The task: Reproduce the entries below, please. Keep every character the same.

Collected data entries
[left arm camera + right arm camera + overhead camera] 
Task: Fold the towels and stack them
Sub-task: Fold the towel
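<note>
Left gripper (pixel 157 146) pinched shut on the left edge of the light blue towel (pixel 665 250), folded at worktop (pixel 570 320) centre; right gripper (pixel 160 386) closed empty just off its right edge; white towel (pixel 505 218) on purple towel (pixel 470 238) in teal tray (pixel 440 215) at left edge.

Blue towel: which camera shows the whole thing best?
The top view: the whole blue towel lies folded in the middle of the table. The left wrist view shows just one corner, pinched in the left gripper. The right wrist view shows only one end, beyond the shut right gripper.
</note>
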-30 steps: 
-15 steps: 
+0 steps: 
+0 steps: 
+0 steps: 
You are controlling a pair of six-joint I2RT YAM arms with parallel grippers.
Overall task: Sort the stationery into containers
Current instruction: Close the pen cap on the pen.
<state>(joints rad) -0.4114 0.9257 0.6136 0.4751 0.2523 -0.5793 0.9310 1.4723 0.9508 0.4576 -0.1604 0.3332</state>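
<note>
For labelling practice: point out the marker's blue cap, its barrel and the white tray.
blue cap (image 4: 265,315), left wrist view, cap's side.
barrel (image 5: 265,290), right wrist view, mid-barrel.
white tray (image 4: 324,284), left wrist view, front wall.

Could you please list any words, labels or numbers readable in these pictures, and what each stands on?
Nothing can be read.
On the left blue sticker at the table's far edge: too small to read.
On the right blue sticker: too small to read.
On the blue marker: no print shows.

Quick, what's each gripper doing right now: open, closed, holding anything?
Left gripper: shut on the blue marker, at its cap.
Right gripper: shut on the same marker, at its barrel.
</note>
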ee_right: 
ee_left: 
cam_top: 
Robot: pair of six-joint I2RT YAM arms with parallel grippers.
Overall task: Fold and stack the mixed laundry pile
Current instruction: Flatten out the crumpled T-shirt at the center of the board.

Exercise result:
[left arm camera + right arm camera + overhead camera] 
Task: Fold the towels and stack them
Sub-task: Fold the towel
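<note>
Left gripper (pixel 157 146) pinched shut on the left edge of the light blue towel (pixel 665 250), folded at worktop (pixel 570 320) centre; right gripper (pixel 160 386) closed empty just off its right edge; white towel (pixel 505 218) on purple towel (pixel 470 238) in teal tray (pixel 440 215) at left edge.

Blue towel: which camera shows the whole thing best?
The top view: the whole blue towel lies folded in the middle of the table. The left wrist view shows just one corner, pinched in the left gripper. The right wrist view shows only one end, beyond the shut right gripper.
</note>
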-30 steps: 
-15 steps: 
+0 steps: 
+0 steps: 
+0 steps: 
You are controlling a pair of six-joint I2RT YAM arms with parallel grippers.
Overall task: Sort the stationery into containers
Current instruction: Close the pen cap on the pen.
<state>(joints rad) -0.4114 0.9257 0.6136 0.4751 0.2523 -0.5793 0.9310 1.4723 0.9508 0.4576 -0.1604 0.3332</state>
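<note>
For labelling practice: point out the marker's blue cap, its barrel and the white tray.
blue cap (image 4: 265,315), left wrist view, cap's side.
barrel (image 5: 265,290), right wrist view, mid-barrel.
white tray (image 4: 324,284), left wrist view, front wall.

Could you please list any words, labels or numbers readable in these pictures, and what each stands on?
Nothing can be read.
On the left blue sticker at the table's far edge: too small to read.
On the right blue sticker: too small to read.
On the blue marker: no print shows.

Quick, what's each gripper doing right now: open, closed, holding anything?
Left gripper: shut on the blue marker, at its cap.
Right gripper: shut on the same marker, at its barrel.
</note>
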ee_right: 
ee_left: 
cam_top: 
Robot: pair of six-joint I2RT YAM arms with parallel grippers.
Overall task: Fold and stack the mixed laundry pile
Current instruction: Flatten out the crumpled T-shirt at the center of the board.

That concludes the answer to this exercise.